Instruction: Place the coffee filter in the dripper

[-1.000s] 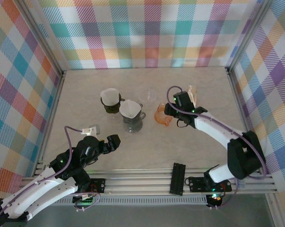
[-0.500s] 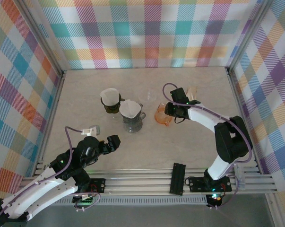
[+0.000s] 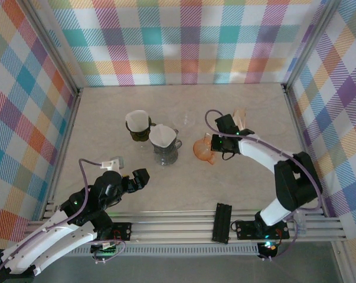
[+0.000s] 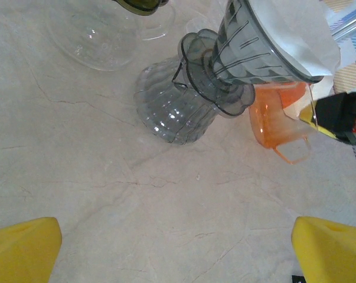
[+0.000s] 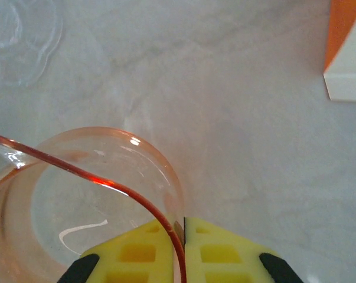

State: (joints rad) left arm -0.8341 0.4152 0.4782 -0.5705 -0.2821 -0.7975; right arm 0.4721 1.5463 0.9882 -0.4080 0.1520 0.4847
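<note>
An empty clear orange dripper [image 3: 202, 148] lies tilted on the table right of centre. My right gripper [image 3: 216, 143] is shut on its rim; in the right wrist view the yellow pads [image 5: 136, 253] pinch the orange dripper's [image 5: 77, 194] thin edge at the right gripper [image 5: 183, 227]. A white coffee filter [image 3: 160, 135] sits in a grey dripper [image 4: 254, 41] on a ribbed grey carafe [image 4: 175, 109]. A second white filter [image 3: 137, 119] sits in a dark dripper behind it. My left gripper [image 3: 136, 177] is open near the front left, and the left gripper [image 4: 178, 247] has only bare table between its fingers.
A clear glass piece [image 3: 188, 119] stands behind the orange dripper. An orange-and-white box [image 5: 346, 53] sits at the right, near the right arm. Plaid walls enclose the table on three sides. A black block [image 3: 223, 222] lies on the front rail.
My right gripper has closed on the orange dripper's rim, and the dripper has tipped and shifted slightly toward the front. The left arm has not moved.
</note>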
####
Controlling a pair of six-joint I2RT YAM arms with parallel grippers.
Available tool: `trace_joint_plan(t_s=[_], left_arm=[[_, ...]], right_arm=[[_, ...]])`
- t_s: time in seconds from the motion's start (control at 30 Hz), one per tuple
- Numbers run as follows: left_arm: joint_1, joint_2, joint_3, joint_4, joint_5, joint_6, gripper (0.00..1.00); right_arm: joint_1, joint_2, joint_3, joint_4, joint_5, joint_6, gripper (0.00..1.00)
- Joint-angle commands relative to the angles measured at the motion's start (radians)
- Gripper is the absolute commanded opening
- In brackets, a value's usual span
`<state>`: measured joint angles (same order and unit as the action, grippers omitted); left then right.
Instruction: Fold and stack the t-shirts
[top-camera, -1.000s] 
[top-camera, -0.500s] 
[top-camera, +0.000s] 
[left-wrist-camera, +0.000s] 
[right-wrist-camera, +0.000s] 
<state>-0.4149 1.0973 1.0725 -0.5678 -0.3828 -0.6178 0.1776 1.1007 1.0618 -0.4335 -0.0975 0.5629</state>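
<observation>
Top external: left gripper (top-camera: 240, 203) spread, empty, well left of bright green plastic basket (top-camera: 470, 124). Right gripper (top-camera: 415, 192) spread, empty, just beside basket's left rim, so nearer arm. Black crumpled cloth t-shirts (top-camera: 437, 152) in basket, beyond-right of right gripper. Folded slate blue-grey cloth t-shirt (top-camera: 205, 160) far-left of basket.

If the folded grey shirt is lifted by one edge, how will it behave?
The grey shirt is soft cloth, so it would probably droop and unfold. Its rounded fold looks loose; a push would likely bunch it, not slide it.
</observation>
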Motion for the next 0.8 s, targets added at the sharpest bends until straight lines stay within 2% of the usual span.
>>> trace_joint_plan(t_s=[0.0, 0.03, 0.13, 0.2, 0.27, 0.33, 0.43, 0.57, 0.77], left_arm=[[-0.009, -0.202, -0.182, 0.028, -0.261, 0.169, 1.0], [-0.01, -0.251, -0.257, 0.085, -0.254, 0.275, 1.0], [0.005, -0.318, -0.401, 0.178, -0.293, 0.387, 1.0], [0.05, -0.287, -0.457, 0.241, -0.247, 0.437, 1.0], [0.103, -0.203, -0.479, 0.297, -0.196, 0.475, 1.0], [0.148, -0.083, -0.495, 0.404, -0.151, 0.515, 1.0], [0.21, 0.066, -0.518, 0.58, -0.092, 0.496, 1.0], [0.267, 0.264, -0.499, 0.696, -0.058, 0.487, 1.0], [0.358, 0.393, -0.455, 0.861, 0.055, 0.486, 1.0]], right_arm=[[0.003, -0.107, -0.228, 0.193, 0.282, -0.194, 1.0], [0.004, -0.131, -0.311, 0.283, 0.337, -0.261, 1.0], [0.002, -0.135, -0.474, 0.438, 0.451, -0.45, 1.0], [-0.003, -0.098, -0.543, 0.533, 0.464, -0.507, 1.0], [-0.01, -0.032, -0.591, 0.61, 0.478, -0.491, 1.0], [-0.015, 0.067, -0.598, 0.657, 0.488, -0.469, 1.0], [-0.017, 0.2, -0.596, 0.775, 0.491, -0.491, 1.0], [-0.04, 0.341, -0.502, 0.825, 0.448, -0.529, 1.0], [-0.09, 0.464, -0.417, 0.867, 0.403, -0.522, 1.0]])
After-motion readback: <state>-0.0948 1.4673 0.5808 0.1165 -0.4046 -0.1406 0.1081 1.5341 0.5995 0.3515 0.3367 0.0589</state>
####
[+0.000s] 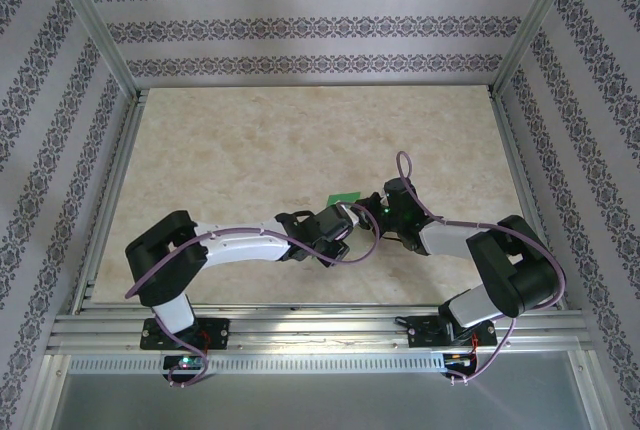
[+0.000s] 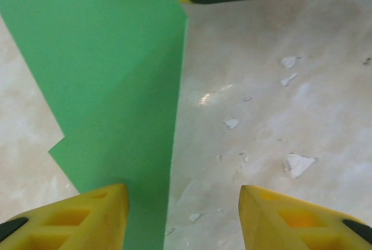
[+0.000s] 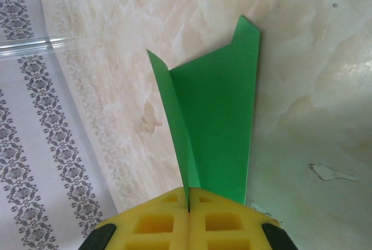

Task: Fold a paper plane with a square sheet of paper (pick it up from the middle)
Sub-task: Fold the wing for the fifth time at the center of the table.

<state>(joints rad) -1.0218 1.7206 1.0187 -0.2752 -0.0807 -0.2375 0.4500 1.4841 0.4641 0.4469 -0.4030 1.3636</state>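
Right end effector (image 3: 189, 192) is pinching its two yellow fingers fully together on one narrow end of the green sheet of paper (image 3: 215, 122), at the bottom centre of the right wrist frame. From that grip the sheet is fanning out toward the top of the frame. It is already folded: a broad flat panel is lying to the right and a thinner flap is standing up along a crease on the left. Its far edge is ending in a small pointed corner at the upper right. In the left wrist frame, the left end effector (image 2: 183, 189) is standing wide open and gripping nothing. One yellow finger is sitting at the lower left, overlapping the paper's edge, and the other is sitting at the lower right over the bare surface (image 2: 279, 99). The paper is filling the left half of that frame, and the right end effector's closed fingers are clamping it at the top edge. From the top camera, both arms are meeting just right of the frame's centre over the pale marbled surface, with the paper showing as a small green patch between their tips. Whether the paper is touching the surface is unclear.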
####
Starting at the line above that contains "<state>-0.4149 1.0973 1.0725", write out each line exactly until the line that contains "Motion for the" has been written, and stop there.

### SOLVED PROBLEM
<state>-0.4149 1.0973 1.0725 -0.5678 -0.3828 -0.6178 0.1776 1.1007 1.0618 -0.4335 -0.0975 0.5629</state>
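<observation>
Top external: left gripper (top-camera: 240, 203) spread, empty, well left of bright green plastic basket (top-camera: 470, 124). Right gripper (top-camera: 415, 192) spread, empty, just beside basket's left rim, so nearer arm. Black crumpled cloth t-shirts (top-camera: 437, 152) in basket, beyond-right of right gripper. Folded slate blue-grey cloth t-shirt (top-camera: 205, 160) far-left of basket.

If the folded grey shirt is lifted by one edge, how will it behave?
The grey shirt is soft cloth, so it would probably droop and unfold. Its rounded fold looks loose; a push would likely bunch it, not slide it.
</observation>
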Motion for the next 0.8 s, targets added at the sharpest bends until straight lines stay within 2% of the usual span.

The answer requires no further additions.